▶ _EXERCISE BRIEF_: Your answer must contain each line of the data, copied exactly.

Dataset records:

·····

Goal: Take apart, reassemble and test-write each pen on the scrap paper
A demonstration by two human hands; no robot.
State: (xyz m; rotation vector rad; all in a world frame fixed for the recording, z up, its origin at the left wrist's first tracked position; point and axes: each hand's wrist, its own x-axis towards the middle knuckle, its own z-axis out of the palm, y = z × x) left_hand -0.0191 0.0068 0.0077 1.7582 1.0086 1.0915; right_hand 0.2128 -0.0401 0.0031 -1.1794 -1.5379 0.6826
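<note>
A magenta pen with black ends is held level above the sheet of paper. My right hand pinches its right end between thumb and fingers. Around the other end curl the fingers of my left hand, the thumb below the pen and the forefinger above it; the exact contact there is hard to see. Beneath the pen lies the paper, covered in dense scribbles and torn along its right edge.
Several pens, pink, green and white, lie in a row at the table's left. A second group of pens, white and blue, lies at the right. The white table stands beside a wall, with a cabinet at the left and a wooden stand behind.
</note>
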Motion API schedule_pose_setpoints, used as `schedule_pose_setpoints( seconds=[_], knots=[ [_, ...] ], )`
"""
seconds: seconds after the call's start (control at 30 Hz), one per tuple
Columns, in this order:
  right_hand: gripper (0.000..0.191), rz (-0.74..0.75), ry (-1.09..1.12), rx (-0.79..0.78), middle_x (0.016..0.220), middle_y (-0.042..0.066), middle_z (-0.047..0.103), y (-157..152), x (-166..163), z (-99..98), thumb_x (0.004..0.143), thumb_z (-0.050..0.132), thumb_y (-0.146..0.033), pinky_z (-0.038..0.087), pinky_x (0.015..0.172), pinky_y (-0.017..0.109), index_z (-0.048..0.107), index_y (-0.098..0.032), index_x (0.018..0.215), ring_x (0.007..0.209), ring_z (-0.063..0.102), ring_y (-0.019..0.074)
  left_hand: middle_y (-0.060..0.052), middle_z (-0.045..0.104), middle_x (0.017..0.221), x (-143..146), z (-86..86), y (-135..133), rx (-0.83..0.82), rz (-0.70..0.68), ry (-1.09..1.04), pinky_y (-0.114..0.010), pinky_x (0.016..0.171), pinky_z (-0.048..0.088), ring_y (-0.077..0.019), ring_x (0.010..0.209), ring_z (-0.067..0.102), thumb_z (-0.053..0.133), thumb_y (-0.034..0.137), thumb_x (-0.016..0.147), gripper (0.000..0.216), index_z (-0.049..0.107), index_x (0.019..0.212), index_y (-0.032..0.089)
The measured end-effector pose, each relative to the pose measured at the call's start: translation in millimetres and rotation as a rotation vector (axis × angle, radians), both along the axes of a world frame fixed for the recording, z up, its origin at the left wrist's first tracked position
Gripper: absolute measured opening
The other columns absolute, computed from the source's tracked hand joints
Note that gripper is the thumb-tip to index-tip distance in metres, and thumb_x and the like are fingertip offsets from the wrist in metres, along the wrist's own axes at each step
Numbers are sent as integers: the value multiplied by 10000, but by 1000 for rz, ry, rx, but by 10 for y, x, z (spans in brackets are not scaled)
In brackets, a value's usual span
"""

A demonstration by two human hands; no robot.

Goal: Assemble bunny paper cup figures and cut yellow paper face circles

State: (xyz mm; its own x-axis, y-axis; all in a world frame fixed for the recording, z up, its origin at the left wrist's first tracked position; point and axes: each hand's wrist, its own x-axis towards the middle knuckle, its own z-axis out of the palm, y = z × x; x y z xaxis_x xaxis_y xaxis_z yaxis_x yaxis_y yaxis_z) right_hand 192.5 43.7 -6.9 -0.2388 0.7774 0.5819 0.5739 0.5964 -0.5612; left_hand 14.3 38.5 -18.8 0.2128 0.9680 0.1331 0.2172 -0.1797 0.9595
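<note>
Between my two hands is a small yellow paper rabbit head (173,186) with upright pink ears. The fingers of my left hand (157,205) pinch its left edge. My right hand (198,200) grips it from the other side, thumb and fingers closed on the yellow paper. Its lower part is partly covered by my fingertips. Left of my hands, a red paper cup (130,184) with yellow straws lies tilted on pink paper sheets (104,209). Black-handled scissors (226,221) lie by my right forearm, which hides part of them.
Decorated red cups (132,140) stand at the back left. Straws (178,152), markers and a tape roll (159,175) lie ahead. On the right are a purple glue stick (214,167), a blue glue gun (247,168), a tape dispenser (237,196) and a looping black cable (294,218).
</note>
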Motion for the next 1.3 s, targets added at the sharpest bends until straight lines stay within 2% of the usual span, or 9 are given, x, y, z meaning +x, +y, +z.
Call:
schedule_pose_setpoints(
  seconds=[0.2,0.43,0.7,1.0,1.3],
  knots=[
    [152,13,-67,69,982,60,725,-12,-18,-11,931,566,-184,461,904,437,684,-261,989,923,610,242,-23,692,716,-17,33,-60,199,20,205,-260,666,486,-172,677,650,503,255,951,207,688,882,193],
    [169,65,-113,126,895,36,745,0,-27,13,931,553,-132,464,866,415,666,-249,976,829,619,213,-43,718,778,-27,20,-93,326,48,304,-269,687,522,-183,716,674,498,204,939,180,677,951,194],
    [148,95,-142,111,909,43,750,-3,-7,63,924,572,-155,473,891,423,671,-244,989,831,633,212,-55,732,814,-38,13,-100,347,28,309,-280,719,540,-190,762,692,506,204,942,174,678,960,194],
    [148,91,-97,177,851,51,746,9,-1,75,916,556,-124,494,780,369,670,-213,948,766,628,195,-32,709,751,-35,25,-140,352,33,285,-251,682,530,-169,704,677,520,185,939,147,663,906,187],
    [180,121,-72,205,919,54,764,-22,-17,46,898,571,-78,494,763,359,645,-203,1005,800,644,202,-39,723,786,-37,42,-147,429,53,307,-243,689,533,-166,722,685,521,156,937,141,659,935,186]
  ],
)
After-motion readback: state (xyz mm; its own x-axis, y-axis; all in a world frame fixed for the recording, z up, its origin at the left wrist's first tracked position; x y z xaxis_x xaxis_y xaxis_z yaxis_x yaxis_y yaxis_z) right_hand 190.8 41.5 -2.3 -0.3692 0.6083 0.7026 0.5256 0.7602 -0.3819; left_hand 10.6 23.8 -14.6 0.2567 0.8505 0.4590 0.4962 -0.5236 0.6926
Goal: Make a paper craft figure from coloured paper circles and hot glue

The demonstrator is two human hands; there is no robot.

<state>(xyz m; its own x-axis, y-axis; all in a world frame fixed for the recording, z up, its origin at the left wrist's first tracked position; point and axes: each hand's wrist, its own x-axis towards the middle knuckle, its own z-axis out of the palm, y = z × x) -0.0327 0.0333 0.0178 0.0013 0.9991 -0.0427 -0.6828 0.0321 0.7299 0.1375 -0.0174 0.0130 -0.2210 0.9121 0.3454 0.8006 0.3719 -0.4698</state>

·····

▶ _RESULT FOR THIS EXERCISE_:
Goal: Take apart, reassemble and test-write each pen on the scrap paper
A demonstration by two human hands; no robot.
State: (xyz m; rotation vector rad; all in a world frame fixed for the recording, z up, its origin at the left wrist's first tracked position; point and axes: each hand's wrist, its own x-axis towards the middle knuckle, its own z-axis out of the palm, y = z × x) left_hand -0.0191 0.0068 0.0077 1.7582 1.0086 1.0915; right_hand 0.2128 -0.0401 0.0031 -1.1794 -1.5379 0.6826
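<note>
A magenta pen with black ends is held level above the sheet of paper. My right hand pinches its right end between thumb and fingers. Around the other end curl the fingers of my left hand, the thumb below the pen and the forefinger above it; the exact contact there is hard to see. Beneath the pen lies the paper, covered in dense scribbles and torn along its right edge.
Several pens, pink, green and white, lie in a row at the table's left. A second group of pens, white and blue, lies at the right. The white table stands beside a wall, with a cabinet at the left and a wooden stand behind.
</note>
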Motion API schedule_pose_setpoints, used as `schedule_pose_setpoints( seconds=[_], knots=[ [_, ...] ], )`
"""
seconds: seconds after the call's start (control at 30 Hz), one per tuple
Columns, in this order:
  right_hand: gripper (0.000..0.191), rz (-0.74..0.75), ry (-1.09..1.12), rx (-0.79..0.78), middle_x (0.016..0.220), middle_y (-0.042..0.066), middle_z (-0.047..0.103), y (-157..152), x (-166..163), z (-99..98), thumb_x (0.004..0.143), thumb_z (-0.050..0.132), thumb_y (-0.146..0.033), pinky_z (-0.038..0.087), pinky_x (0.015..0.172), pinky_y (-0.017..0.109), index_z (-0.048..0.107), index_y (-0.098..0.032), index_x (0.018..0.215), ring_x (0.007..0.209), ring_z (-0.063..0.102), ring_y (-0.019..0.074)
  left_hand: middle_y (-0.060..0.052), middle_z (-0.045..0.104), middle_x (0.017..0.221), x (-143..146), z (-86..86), y (-135..133), rx (-0.83..0.82), rz (-0.70..0.68), ry (-1.09..1.04), pinky_y (-0.114..0.010), pinky_x (0.016..0.171), pinky_z (-0.048..0.088), ring_y (-0.077..0.019), ring_x (0.010..0.209), ring_z (-0.067..0.102), thumb_z (-0.053..0.133), thumb_y (-0.034..0.137), thumb_x (-0.016..0.147), gripper (0.000..0.216), index_z (-0.049..0.107), index_x (0.019..0.212), index_y (-0.032..0.089)
The measured end-effector pose, each relative to the pose measured at the call's start: translation in millimetres and rotation as a rotation vector (axis × angle, radians), both along the axes of a world frame fixed for the recording, z up, its origin at the left wrist's first tracked position
Gripper: absolute measured opening
The other columns absolute, computed from the source's tracked hand joints
Note that gripper is the thumb-tip to index-tip distance in metres, and thumb_x and the like are fingertip offsets from the wrist in metres, along the wrist's own axes at each step
Numbers are sent as integers: the value multiplied by 10000, but by 1000 for rz, ry, rx, but by 10 for y, x, z (spans in brackets are not scaled)
In brackets, a value's usual span
"""

A demonstration by two human hands; no robot.

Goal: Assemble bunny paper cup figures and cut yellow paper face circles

State: (xyz mm; its own x-axis, y-axis; all in a world frame fixed for the recording, z up, its origin at the left wrist's first tracked position; point and axes: each hand's wrist, its own x-axis towards the middle knuckle, its own z-axis out of the palm, y = z × x; x y z xaxis_x xaxis_y xaxis_z yaxis_x yaxis_y yaxis_z) right_hand 192.5 43.7 -6.9 -0.2388 0.7774 0.5819 0.5739 0.5964 -0.5612; left_hand 14.3 38.5 -18.8 0.2128 0.9680 0.1331 0.2172 -0.1797 0.9595
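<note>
Between my two hands is a small yellow paper rabbit head (173,186) with upright pink ears. The fingers of my left hand (157,205) pinch its left edge. My right hand (198,200) grips it from the other side, thumb and fingers closed on the yellow paper. Its lower part is partly covered by my fingertips. Left of my hands, a red paper cup (130,184) with yellow straws lies tilted on pink paper sheets (104,209). Black-handled scissors (226,221) lie by my right forearm, which hides part of them.
Decorated red cups (132,140) stand at the back left. Straws (178,152), markers and a tape roll (159,175) lie ahead. On the right are a purple glue stick (214,167), a blue glue gun (247,168), a tape dispenser (237,196) and a looping black cable (294,218).
</note>
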Motion for the next 1.3 s, targets added at the sharpest bends until straight lines stay within 2% of the usual span, or 9 are given, x, y, z meaning +x, +y, +z.
Call:
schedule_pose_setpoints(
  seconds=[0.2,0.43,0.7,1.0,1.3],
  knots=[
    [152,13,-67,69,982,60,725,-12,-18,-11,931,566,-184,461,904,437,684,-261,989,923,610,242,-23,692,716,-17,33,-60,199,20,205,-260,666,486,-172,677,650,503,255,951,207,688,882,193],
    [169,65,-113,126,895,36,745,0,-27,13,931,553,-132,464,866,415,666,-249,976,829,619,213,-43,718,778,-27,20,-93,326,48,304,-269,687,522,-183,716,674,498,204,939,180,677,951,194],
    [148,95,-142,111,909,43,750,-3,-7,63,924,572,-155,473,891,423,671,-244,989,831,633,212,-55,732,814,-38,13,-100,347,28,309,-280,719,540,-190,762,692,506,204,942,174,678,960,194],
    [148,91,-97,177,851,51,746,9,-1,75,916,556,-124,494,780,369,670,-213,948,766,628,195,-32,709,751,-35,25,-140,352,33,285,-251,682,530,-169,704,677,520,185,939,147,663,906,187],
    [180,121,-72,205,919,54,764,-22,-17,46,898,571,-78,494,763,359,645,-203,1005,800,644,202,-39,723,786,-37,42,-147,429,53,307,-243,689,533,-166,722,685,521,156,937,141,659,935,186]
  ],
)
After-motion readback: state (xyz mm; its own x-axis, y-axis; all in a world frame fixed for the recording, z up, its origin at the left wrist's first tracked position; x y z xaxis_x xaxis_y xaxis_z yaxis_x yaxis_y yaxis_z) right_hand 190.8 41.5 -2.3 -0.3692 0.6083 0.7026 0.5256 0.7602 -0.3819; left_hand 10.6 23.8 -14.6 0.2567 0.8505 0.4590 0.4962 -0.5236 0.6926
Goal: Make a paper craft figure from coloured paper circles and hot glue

The demonstrator is two human hands; there is no robot.

<state>(xyz m; its own x-axis, y-axis; all in a world frame fixed for the recording, z up, its origin at the left wrist's first tracked position; point and axes: each hand's wrist, its own x-axis towards the middle knuckle, its own z-axis out of the palm, y = z × x) -0.0327 0.0333 0.0178 0.0013 0.9991 -0.0427 -0.6828 0.0321 0.7299 0.1375 -0.0174 0.0130 -0.2210 0.9121 0.3454 0.8006 0.3719 -0.4698</state>

There is no more to add to the answer.